As of June 30, 2020, the Company had $50.7 million of unrestricted cash and cash equivalents and $233.2 million of undrawn capacity on its credit facility (subject to borrowing base and other limitations). Unfunded investment commitments were $154.6 million as of June 30, 2020, with approximately $75.9 million that can be drawn immediately as the remaining amount is subject to certain milestones that must be met by portfolio companies. The Company has analyzed cash and cash equivalents, availability under our credit facility, the ability to rotate out of certain assets and amounts of unfunded commitments that could be drawn and believe our liquidity and capital resources are sufficient to take advantage of market opportunities in the current economic climate.

As of June 30, 2020, the weighted average interest rate on debt outstanding was 2.7%, down from 3.1% as of March 31, 2020, primarily reflecting lower LIBOR.

The Company's total debt to equity ratio was 0.89x and 0.94x as of June 30, 2020 and March 31, 2020, respectively. Net debt to equity ratio was 0.83x and 0.82x as of June 30, 2020 and March 31, 2020, respectively.

Non-GAAP Financial Measures

Adjusted Net Investment Income

On a supplemental basis, the Company is disclosing adjusted net investment income and per share adjusted net investment income, each of which is a financial measure that is calculated and presented on a basis of methodology other than in accordance with U.S. GAAP ("non-GAAP"). Adjusted net investment income represents net investment income, excluding capital gains incentive fees ("Part II incentive fee"). The Company's management uses this non-GAAP financial measure internally to analyze and evaluate financial results and performance and believes that this non-GAAP financial measure is useful to investors as an additional tool to evaluate ongoing results and trends for the Company without giving effect to capital gains incentive fees. The Company's investment advisory agreement provides that a capital gains-based incentive fee is determined and paid annually with respect to realized capital gains (but not unrealized capital appreciation) to the extent such realized capital gains exceed realized capital losses and unrealized capital depreciation on a cumulative basis.
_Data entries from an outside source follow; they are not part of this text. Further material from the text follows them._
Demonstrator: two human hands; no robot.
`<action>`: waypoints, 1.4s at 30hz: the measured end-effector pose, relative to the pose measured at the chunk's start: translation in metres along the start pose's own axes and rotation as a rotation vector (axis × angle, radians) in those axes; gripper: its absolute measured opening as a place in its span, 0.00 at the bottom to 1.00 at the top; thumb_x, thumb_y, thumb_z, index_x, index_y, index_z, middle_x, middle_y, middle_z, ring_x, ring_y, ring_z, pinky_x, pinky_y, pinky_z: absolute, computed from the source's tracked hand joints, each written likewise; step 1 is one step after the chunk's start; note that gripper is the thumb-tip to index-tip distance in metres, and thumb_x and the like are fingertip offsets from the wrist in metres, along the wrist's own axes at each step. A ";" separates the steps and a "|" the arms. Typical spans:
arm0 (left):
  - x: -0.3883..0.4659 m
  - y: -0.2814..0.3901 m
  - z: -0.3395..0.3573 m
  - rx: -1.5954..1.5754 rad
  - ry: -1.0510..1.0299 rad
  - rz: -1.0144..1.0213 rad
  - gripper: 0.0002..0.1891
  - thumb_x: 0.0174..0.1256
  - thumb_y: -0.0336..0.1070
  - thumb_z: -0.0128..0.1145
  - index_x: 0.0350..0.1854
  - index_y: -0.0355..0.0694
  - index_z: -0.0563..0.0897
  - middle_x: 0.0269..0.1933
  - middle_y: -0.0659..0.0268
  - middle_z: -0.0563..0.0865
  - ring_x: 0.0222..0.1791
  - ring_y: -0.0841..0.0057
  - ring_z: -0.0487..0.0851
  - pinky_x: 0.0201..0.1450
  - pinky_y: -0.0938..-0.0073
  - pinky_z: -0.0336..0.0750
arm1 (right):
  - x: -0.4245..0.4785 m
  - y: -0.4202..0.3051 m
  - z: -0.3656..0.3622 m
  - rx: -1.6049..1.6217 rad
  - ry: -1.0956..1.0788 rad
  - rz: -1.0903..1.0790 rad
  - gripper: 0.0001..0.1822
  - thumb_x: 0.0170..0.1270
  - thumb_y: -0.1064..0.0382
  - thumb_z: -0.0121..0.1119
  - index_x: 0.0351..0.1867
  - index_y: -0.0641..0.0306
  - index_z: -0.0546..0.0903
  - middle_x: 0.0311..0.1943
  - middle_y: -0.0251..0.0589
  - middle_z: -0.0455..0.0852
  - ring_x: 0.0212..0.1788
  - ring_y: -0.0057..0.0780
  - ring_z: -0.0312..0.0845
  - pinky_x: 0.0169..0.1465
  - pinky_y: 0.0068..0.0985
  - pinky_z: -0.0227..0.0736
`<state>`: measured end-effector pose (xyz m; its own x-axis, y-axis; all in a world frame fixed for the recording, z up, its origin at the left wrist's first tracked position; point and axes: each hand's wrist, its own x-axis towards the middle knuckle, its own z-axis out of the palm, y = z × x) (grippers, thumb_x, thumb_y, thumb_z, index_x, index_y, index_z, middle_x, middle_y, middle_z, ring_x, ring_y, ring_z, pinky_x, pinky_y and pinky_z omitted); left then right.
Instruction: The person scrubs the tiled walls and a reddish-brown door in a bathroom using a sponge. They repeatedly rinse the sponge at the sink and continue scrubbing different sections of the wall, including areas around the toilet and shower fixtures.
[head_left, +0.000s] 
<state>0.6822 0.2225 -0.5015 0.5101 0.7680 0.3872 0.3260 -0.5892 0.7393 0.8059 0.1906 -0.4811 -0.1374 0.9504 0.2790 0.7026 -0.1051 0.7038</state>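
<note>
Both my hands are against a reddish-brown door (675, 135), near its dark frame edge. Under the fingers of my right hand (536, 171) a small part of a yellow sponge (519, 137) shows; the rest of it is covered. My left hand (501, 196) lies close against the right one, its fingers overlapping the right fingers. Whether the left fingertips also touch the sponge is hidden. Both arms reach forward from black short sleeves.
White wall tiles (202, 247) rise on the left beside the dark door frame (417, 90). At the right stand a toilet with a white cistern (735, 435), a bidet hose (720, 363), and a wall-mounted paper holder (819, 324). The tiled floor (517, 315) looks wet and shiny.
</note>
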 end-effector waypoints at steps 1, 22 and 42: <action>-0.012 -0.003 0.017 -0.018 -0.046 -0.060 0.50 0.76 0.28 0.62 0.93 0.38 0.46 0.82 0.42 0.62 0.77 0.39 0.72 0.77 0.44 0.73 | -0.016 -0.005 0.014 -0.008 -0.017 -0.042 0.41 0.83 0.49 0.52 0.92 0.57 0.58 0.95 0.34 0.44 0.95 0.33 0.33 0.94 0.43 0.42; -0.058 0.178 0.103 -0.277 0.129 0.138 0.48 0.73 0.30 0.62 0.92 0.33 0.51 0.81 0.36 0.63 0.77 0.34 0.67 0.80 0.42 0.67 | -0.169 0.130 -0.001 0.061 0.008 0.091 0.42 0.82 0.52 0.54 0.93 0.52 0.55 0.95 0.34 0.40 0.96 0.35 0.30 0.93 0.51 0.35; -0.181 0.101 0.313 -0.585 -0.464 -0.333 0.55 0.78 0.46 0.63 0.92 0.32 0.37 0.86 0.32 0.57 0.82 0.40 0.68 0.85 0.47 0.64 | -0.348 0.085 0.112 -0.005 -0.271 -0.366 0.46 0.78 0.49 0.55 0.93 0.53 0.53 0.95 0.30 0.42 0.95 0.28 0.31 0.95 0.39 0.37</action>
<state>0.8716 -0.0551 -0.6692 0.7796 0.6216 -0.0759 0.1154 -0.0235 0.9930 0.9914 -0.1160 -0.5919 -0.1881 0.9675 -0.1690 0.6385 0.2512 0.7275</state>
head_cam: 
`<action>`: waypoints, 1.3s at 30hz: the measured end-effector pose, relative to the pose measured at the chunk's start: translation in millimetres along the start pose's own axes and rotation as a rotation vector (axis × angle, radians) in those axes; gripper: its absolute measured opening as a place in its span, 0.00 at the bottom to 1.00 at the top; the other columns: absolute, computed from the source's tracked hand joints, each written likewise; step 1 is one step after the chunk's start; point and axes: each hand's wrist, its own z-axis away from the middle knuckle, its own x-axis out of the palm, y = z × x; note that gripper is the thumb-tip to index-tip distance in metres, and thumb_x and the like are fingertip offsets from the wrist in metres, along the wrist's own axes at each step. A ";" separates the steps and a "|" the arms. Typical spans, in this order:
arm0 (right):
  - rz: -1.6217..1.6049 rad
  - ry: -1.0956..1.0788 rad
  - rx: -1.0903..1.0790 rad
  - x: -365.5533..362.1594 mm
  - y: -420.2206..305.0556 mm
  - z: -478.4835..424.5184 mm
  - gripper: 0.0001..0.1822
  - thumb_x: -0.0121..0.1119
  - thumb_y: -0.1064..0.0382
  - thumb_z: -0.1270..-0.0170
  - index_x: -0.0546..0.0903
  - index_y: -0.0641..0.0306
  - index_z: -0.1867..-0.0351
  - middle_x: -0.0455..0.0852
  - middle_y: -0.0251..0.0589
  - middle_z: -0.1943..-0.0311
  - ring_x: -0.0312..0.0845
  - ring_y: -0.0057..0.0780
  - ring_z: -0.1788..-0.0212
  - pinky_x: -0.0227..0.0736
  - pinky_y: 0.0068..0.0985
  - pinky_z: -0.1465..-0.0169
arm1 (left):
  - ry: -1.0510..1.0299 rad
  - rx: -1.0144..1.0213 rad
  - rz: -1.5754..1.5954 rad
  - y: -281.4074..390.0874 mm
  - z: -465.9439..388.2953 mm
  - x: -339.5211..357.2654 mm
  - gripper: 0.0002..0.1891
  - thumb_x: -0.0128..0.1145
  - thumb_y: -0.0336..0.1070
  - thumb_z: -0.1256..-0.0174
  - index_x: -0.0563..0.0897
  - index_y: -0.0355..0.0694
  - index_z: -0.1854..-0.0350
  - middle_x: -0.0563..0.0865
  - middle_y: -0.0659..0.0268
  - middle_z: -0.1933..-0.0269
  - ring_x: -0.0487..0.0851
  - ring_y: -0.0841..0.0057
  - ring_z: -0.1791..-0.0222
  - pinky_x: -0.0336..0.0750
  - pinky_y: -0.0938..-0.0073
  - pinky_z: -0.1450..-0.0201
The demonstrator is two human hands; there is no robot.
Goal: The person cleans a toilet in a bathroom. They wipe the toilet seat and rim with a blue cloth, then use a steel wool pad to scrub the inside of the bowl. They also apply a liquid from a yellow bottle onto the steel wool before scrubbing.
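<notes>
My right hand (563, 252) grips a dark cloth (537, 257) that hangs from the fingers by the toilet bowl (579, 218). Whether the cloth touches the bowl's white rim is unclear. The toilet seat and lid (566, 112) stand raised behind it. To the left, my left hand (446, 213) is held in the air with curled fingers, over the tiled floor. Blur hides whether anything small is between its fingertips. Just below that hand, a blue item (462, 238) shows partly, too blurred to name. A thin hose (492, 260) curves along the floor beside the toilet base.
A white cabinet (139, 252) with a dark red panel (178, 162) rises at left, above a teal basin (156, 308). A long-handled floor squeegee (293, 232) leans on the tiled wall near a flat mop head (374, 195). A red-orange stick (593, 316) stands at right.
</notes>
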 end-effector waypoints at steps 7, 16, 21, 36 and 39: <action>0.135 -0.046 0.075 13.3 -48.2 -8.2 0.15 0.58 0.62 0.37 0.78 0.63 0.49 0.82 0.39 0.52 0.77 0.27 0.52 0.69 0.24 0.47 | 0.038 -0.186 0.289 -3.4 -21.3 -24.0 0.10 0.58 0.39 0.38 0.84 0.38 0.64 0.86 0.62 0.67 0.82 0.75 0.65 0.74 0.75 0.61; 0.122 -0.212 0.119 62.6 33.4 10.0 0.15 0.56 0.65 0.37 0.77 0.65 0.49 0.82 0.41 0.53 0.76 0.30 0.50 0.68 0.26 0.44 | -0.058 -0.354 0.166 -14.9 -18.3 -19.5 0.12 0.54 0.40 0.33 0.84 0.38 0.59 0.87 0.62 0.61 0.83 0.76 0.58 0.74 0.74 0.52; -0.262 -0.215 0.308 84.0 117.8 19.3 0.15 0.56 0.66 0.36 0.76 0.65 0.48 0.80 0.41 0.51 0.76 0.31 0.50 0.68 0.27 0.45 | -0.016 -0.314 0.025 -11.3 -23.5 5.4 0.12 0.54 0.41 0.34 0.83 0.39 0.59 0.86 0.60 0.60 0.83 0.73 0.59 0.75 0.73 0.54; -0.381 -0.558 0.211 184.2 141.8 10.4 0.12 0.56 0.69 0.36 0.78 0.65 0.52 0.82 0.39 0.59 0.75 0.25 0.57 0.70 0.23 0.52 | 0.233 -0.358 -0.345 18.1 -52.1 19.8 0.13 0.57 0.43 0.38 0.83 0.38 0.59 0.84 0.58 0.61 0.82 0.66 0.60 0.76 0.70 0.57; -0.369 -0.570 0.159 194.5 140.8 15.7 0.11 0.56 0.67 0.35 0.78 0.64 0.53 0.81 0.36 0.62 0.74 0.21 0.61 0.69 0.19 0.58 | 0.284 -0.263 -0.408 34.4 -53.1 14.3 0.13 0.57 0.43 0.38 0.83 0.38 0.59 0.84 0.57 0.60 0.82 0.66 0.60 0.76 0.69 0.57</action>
Refer to Note 11 – Related Party Transactions in our Quarterly Report on Form 10-Q for further discussion. The Company believes that adjusted net investment income is a useful performance measure because it reflects the net investment income produced on the Company's investments during a period without giving effect to any changes in the value of such investments and any related capital gains incentive fees between periods. The presentation of adjusted net investment income is not intended to be a substitute for financial results prepared in accordance with GAAP and should not be considered in isolation.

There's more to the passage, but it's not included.